Picture a slim, beardless ruddy-cheeked Swedish Santa Claus in a slate blue business suit and brightly striped bow tie with the rough, gnarled hands of a catcher. It's Al Erle, the benevolent czar of semi-pro baseball in San Francisco for more than a half-century until his death at 95 in 1978.
Al reigned from behind a counter in the sporting goods department of a popular men's clothing store, Hirsh & Price, on the edge of the largely Italian North Beach neighborhood that had sent the DiMaggios, Joe, Vince and Dom, to the Major Leagues, and Crosetti, Lazzeri, Lodigiani and others.
The pungent leather smell from gloves heaped on tables in a mass of brown and black and yellow leather hung in the air like incense. And there, right at the top of the six steps you climbed to Al's domain , were the bats, rack upon rack of them. Few could resist the temptation to try them out, to circle a bat in a blurred arc under the harsh overhead lights that reflected in the lightly varnished white or brown ash.
Stark white and rich pearl gray uniforms hung like robes aside the bats, crushed against each other on hangars across an entire wall, some with royal blue piping and lettering, some trimmed in crimson, some in navy, some in black. Stacks of matching caps swayed on a nearby table. Glossy white balls and other magical tools of our trade-to-be sat in overflowing glass showcases, waiting to be fondled.

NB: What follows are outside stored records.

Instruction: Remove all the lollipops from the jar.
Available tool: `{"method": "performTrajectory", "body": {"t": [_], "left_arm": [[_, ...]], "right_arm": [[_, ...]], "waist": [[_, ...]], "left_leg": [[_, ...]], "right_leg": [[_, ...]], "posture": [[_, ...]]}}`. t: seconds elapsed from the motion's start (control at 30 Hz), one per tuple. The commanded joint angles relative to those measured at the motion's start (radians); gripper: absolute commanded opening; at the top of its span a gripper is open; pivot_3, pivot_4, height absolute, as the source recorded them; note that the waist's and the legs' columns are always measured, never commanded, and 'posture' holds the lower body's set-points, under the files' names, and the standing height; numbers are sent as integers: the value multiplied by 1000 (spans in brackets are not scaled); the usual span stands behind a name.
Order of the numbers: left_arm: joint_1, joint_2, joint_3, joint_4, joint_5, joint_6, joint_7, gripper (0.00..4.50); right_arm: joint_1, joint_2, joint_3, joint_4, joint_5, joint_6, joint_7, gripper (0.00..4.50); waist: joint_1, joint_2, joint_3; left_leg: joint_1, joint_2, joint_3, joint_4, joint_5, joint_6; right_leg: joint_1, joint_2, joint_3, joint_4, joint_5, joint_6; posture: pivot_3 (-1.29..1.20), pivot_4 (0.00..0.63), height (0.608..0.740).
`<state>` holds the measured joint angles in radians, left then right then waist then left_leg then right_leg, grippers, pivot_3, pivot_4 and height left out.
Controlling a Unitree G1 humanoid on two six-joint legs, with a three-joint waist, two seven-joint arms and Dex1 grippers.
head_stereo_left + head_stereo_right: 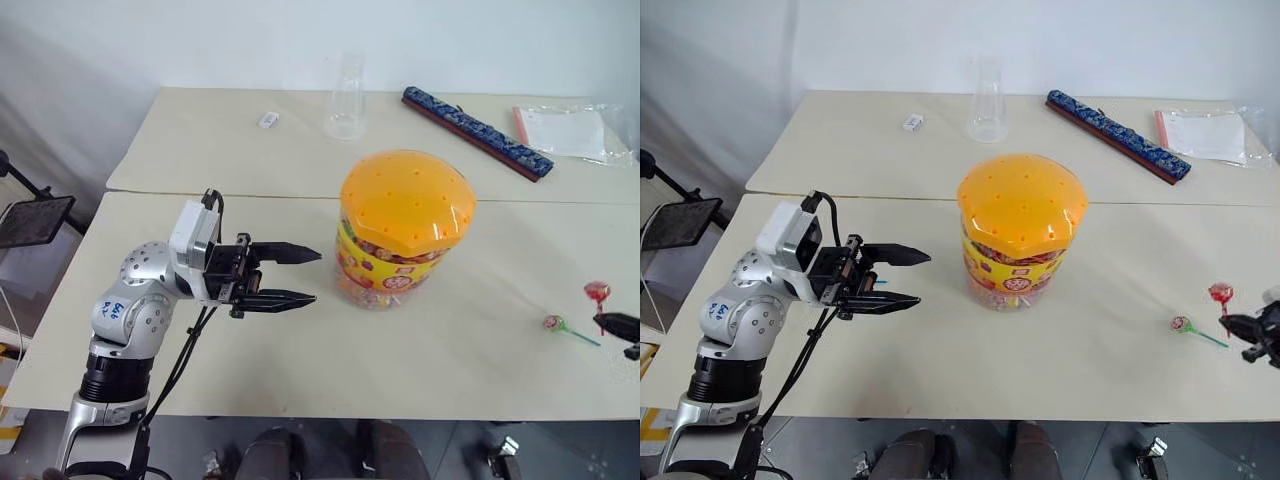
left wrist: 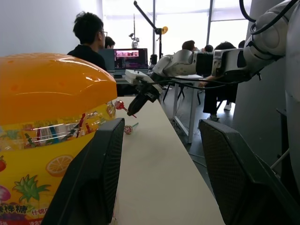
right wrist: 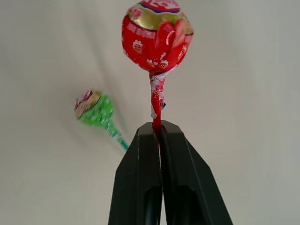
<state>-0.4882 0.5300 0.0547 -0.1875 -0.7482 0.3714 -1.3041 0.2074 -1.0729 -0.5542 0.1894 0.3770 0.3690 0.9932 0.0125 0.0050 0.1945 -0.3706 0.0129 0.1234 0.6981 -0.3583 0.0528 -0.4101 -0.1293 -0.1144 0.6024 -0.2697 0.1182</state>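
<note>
On the right edge of the table (image 1: 300,380) our right gripper (image 3: 159,129) is clamped on the thin stick of a red lollipop (image 3: 157,35), just above the tabletop and near a green one (image 3: 93,108) lying flat. We judge these candies light, the sticks stiff but slender, so the stick is the place to pinch. Round heads wear crinkly printed wrappers. Our left gripper (image 1: 305,275) hangs with fingers apart beside the jar (image 1: 400,230), which stands mid-table with its dotted orange lid on.
</note>
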Motion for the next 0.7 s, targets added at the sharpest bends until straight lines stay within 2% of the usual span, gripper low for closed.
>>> {"method": "performTrajectory", "body": {"t": [0.03,0.23,0.4,0.53,0.7], "left_arm": [[-12,11,3,-21,9,-5,17,2684],[5,18,30,2,18,10,80,2684],[103,70,58,100,139,-62,134,2684],[176,61,93,164,316,-242,291,2684],[303,76,125,119,401,-335,373,2684]], "right_arm": [[-6,9,-8,42,-1,-44,51,690],[-35,67,-89,-39,157,-69,202,2739],[-87,150,-23,-261,195,-220,253,4477],[-168,201,121,-326,180,-308,323,4477],[-251,241,231,-264,146,-378,355,4477]], "waist": [[4,0,0],[9,0,0],[4,1,0],[2,1,0],[13,1,0]], "left_leg": [[0,0,0,0,0,0],[0,0,-1,1,0,0],[1,1,-1,0,0,0],[1,1,-1,0,0,-1],[0,-1,-4,0,-1,-1]], "right_leg": [[0,0,0,0,0,0],[0,0,0,0,0,0],[0,0,-1,1,0,0],[0,0,-1,2,0,0],[0,-5,-1,2,0,0]], "posture": [[0,150,740],[0,150,740],[0,150,740],[0,150,740],[0,150,740]]}}
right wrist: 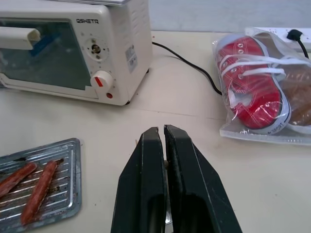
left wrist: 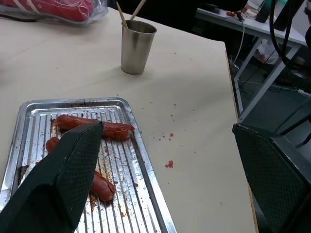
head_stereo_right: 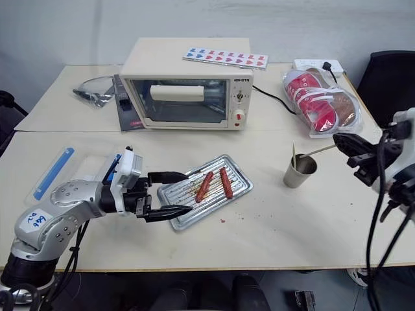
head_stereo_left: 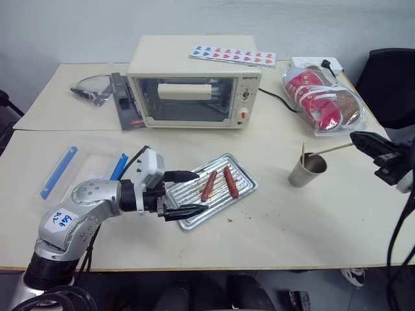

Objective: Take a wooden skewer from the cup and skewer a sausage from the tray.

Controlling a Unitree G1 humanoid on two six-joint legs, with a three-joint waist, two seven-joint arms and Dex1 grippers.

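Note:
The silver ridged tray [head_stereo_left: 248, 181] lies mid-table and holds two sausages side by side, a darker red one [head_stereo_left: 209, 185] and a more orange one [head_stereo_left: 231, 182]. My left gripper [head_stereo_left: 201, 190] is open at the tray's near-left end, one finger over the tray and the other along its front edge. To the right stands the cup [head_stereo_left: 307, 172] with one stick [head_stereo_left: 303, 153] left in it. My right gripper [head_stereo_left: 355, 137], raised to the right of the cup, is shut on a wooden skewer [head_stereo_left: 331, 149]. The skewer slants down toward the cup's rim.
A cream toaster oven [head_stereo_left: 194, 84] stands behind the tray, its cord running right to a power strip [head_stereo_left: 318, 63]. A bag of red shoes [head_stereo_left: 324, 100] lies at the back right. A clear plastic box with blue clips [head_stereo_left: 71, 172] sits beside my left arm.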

Most of the many semi-pro teams in San Francisco and the city's suburbs bought their uniforms and equipment from Al Erle. He in turn performed the extremely complicated task of putting together the schedules for the hundreds of games the teams played every week, and he was forever arranging dinners and other fund-raising affairs, as well as presiding over the popular San Francisco Old Timers Baseball Association that he co-founded in 1941.
Al perched on a stool in a corner talking quietly with a seemingly endless flow of visitors and customers, his courtly manner, if not his scarred hands, belying his background as a catcher for the San Francisco Seals of the Pacific Coast League and other teams in the rough-and-tumble of professional baseball early in the 20th century. All the while, he'd be peering intently over his glasses at piles of paper strewn across the top of the showcase in front of him and scribbling notes as he sorted through them.
“Throwing a curve to a hitter like that with two balls on him? No son, I wouldn't do that. You'd be much better off, if you don't mind my saying so, just laying that fine fastball of yours right in there. Yes, I think that might be the best strategy. Lay it right in there. Odds are, with your stuff, he's not going to do much with it.”
Al turns to the manager of a semi-pro team. “I could bring the price down a little if you could see your way clear to buying a dozen...Ah, but wait a minute here. Your club's just starting up, I'm sure we can get the price down a little anyway. But don't tell anybody, now….”
Up steps an eager, much younger customer. “Son,” Al tells him, “you'd be better off with the long-fingered model. That's what a pitcher needs to hide the ball. And look here. It's cheaper than that infielder's model with the short fingers....”
Al turns to the other side of the room.
“My,” he says, “that's a nice swing, You handle the bat like Ping Bodie...Never heard of Ping Bodie? Well, let me tell you…”
The telephone next to Al rings; it's always ringing. “Hold a minute, please, Jim. Al sorts through his papers, meanwhile continuing his discourse on the hitting skills of old-time San Francisco Seal Ping Bodie. “Right, Jim, you'll Healdsburg on Sunday up there and they'll play a return game with you at Big Rec two weeks after that....”
Al knew just about anyone who counted in San Francisco baseball, at every level: Joe Cronin, by then manager of the American League's Boston Red Sox, but also Joe Burton, manager of the Owl Drug Store team in the city.
Al was, as the sportswriters often described him, “a walking encyclopedia of baseball. “They often called him “legendary” as well and rightly so. He could recall the days before the turn of the 20th century when he and others, including even catchers, played barehanded or close to it. He could tell you about the great professional players of those early days but also about many of the professional prospects playing on local semi-pro teams. That heavy hitting left fielder on the Gordon Realty team, for instance, the slick shortstop for Johnnie's Billiards, and so many others who owed so much to Al's help.
It was rare for a professional team to sign a local ballplayer without getting a recommendation from Al Erle, and he was definitely the man to see if you were looking for a team to play on, pro or semi-pro.
“Sure,” he assured by buddy Bob and me, “I can find you something for the summer.”
“For pay?” I dared ask.
Al smiled gently, and rummaged swiftly through his papers. “Sure, for pay.”
Ten bucks a game, plus easy jobs at a lumber mill paying better than three-hundred a month. We were going to get paid for playing ball! We were on the way, surely, to the New York Yankees, first stop Boonville, California the Boonville Loggers of the semi-professional Mendocino County League.
Sure, it didn't quite work out that way, but we had a great time trying to make it happen — the time of a lifetime, thanks to Al Erle, and his lifetime devotion to the greatest game of all.